Do you still trust your data? How smart survey fraud puts your results at risk.

Incentive hunters, click farms, and bots have always jeopardized the quality of online surveys. Until now, however, they have been easy to identify because, on the one hand, they betrayed themselves through their digital fingerprints and, on the other hand, their survey behavior differed significantly from those people who seriously participate in surveys. In the recent past, however, there has been an increase in both the extent and degree of professionalization of survey fraud. This new generation of incentive fraudsters can hardly be detected by conventional methods and thus increasingly poses a challenge for market researchers.

Traditional survey scam

 Click fraudsters discovered online advertising as a source of income about twenty years ago [1]. With a slight delay, this also happened in market research. Since then, a large number of people have been trying to swindle their way through all those online surveys that promise monetary incentives for participation as quickly as possible in a framework organized like a call center – the so-called click farms. The goal of each individual is to maximize the number of incentive points that can be generated in a short period of time [2]. For this purpose, the survey fraudsters also use computer programs (bots) that automatically answer online surveys. To do this, they first create numerous e-mail accounts with free e-mail services and member accounts with online panels. The incoming invitation links to the surveys are automatically called up and run through by the survey bots.

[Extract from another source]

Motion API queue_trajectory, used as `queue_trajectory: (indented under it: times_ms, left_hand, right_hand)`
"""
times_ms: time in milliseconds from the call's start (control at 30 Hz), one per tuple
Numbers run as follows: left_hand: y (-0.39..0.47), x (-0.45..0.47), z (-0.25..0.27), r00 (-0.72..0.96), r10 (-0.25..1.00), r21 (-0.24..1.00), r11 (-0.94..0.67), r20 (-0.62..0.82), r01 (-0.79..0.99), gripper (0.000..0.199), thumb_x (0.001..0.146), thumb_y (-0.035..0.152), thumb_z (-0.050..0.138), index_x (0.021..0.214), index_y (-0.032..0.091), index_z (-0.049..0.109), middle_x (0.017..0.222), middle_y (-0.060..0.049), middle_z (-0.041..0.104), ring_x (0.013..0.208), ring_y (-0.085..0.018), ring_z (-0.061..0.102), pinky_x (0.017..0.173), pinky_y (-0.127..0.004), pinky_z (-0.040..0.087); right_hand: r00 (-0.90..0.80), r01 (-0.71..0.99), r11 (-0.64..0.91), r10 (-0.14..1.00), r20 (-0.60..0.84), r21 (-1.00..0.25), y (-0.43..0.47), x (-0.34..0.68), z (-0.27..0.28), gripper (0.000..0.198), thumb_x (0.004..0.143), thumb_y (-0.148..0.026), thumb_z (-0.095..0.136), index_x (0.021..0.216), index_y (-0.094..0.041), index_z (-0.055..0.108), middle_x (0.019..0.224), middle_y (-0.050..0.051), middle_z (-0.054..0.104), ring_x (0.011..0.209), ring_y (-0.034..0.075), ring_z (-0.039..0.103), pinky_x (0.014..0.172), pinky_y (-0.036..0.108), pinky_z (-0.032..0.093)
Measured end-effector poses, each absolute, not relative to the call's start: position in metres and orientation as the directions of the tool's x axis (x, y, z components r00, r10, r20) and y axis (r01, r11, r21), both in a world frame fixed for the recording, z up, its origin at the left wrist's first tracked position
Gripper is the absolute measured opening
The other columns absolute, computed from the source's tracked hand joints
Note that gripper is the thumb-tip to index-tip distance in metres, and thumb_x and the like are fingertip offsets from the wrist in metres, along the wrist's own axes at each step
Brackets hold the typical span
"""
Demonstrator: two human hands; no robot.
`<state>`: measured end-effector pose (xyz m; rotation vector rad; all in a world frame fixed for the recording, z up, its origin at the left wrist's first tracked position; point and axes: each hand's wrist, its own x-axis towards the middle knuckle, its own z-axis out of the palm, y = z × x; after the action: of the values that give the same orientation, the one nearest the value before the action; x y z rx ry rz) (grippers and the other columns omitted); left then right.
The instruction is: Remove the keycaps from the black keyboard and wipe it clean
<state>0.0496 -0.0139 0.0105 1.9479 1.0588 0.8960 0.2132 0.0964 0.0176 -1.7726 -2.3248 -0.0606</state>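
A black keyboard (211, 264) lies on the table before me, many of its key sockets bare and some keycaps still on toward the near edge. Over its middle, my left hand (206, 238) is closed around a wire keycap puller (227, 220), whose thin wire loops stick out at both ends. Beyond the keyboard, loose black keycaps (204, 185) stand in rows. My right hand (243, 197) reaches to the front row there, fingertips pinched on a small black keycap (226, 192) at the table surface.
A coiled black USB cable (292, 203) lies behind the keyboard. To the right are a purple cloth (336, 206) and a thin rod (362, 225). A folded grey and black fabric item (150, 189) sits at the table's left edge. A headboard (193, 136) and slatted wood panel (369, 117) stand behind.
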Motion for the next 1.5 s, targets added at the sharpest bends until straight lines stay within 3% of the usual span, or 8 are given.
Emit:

Market researchers use their knowledge of the efficient workflows of click farms, which are mainly based in low-wage countries such as China, India, and Bangladesh, to expose survey fraudsters. Various indicators such as short survey durations ("speeding"), monotonous click history ("straightlining"), nonsense responses (e.g. arbitrary character strings) and digital fingerprints (e.g. IP addresses) are collected to identify the fraudulent activities.

The exclusion of data generated by incentive hunters, click farms and bots is absolutely necessary for any online survey, otherwise the results will be falsified. A study [3] that looked at five of the ten largest online panels in the U.S. found that 46 percent of the data needed to be removed. A comparison of the results before and after the cleansing of the data showed that the results before the cleaning were diametrically opposed to those after the cleansing.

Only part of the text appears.